> What the task requires
In the listing below, print exactly the lines from the first through the one that contains "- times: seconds".

--- Records Enclosed Below ---

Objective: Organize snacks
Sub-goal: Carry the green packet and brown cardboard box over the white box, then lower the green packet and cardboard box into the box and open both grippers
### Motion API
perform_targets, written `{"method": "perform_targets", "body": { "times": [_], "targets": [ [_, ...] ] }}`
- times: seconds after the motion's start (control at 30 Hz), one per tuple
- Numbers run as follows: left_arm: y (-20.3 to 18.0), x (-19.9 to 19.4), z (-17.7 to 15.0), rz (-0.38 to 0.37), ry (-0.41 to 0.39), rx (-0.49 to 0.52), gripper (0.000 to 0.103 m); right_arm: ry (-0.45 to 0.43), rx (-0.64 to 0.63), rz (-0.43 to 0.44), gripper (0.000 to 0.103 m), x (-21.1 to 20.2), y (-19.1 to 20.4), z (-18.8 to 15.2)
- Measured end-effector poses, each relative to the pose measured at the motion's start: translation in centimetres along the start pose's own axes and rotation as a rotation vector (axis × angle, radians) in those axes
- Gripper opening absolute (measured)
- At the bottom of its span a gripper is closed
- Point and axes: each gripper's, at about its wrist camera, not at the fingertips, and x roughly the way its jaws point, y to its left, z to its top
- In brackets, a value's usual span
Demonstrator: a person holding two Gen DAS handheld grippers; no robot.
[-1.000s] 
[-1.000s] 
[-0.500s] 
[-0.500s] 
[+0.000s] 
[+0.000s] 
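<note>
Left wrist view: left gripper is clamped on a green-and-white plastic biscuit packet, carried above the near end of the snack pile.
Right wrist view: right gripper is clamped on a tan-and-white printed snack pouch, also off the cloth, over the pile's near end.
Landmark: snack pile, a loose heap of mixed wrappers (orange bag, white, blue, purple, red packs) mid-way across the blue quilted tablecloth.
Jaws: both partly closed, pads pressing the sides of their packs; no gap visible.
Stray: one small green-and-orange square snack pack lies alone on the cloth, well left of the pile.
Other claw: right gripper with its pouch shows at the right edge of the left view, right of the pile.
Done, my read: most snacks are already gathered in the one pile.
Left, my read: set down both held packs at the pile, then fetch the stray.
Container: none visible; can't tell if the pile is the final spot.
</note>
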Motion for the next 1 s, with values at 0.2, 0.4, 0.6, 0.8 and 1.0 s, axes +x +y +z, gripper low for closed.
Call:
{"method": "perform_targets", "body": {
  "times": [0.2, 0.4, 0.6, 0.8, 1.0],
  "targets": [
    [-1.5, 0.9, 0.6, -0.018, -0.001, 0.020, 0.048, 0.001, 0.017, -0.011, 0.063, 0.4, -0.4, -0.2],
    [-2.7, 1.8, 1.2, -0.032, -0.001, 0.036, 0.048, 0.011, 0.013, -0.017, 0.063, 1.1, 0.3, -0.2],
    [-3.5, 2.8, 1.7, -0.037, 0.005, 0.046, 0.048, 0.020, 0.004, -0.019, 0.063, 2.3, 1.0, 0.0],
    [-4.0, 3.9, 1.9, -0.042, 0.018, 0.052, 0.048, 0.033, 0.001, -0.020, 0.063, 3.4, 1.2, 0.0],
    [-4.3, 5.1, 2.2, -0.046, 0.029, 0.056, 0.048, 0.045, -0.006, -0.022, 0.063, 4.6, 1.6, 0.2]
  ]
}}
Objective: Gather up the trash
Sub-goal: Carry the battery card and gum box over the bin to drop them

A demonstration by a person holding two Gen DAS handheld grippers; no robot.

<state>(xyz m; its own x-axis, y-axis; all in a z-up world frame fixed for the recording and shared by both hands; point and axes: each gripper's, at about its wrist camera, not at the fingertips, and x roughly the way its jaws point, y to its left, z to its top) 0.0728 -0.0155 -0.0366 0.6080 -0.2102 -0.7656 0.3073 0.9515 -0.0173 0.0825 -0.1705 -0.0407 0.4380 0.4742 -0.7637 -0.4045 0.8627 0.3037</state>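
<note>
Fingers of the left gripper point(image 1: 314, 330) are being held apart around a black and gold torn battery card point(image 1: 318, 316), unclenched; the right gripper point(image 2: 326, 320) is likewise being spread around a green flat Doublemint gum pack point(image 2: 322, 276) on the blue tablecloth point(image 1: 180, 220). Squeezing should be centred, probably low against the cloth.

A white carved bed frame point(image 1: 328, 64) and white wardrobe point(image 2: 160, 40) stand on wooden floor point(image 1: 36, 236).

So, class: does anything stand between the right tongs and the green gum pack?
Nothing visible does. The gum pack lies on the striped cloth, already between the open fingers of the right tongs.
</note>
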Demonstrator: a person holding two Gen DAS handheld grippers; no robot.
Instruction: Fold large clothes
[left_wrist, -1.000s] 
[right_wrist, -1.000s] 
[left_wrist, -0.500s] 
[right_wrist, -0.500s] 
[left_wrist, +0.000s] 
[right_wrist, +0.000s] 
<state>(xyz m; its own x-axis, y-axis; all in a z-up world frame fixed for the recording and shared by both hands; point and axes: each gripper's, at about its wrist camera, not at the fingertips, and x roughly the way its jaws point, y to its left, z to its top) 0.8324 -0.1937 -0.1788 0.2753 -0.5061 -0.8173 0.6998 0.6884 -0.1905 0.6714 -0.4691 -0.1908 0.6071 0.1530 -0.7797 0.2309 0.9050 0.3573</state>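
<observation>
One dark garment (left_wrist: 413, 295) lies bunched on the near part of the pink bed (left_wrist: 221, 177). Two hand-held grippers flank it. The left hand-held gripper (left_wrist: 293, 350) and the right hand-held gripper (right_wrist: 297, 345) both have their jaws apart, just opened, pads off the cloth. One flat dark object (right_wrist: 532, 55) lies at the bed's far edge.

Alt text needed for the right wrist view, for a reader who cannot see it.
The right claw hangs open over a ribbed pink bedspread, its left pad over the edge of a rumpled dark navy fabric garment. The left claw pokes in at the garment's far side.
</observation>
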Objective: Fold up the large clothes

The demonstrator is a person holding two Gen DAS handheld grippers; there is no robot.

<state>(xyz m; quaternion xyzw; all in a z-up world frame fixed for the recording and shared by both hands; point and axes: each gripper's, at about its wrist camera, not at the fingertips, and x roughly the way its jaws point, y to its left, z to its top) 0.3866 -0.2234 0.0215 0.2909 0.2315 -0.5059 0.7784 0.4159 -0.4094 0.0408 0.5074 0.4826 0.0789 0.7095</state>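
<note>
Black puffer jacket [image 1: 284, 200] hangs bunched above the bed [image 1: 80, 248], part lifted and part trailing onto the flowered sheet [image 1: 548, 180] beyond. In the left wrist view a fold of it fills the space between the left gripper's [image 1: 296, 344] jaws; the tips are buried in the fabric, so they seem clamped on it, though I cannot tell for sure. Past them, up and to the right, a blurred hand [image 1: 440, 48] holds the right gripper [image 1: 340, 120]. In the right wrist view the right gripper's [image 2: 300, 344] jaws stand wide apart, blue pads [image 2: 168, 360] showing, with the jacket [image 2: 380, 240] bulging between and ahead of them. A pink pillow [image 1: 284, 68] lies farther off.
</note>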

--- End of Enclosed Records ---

> Answer section
Objective: Organize snacks
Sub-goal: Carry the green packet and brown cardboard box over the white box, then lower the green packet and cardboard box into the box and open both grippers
### Motion API
perform_targets, written `{"method": "perform_targets", "body": { "times": [_], "targets": [ [_, ...] ] }}`
- times: seconds after the motion's start (control at 30 Hz), one per tuple

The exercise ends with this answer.